● Exercise prompt
Please return the data that follows precisely as written, but without the images.

● Source data
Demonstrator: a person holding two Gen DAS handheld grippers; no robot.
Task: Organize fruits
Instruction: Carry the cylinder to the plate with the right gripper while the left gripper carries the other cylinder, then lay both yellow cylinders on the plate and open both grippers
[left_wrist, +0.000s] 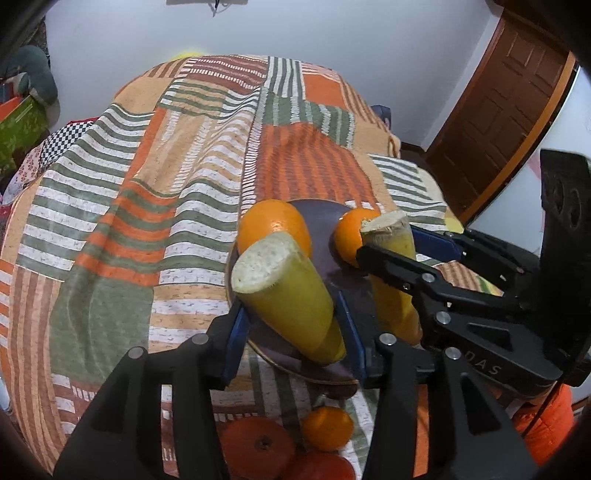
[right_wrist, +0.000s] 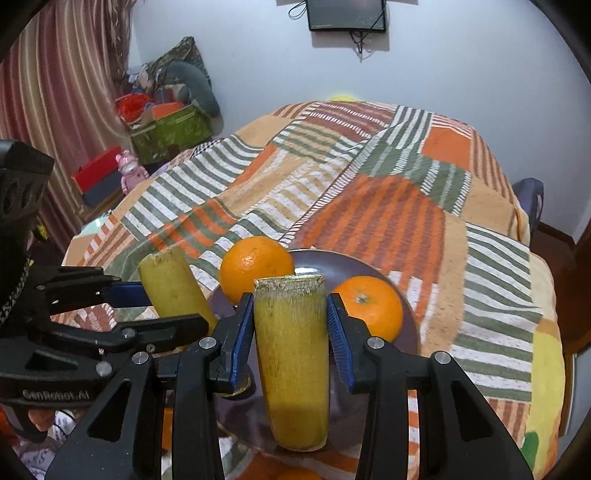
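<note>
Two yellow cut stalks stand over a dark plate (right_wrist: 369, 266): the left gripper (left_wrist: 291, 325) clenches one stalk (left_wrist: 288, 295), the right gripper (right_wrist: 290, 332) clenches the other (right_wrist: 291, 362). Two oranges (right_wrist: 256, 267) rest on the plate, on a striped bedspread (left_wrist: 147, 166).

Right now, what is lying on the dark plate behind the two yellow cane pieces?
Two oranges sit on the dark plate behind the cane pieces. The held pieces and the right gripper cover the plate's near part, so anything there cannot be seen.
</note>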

● Response below
Demonstrator: a person holding two Gen DAS handheld grippers; no robot.
Task: Organize fruits
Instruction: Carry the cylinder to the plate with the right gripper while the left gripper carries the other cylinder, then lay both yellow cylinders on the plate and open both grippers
[left_wrist, +0.000s] 
[right_wrist, +0.000s] 
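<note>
Two yellow cut stalks stand over a dark plate (right_wrist: 369, 266): the left gripper (left_wrist: 291, 325) clenches one stalk (left_wrist: 288, 295), the right gripper (right_wrist: 290, 332) clenches the other (right_wrist: 291, 362). Two oranges (right_wrist: 256, 267) rest on the plate, on a striped bedspread (left_wrist: 147, 166).

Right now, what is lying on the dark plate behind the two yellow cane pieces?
Two oranges sit on the dark plate behind the cane pieces. The held pieces and the right gripper cover the plate's near part, so anything there cannot be seen.
</note>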

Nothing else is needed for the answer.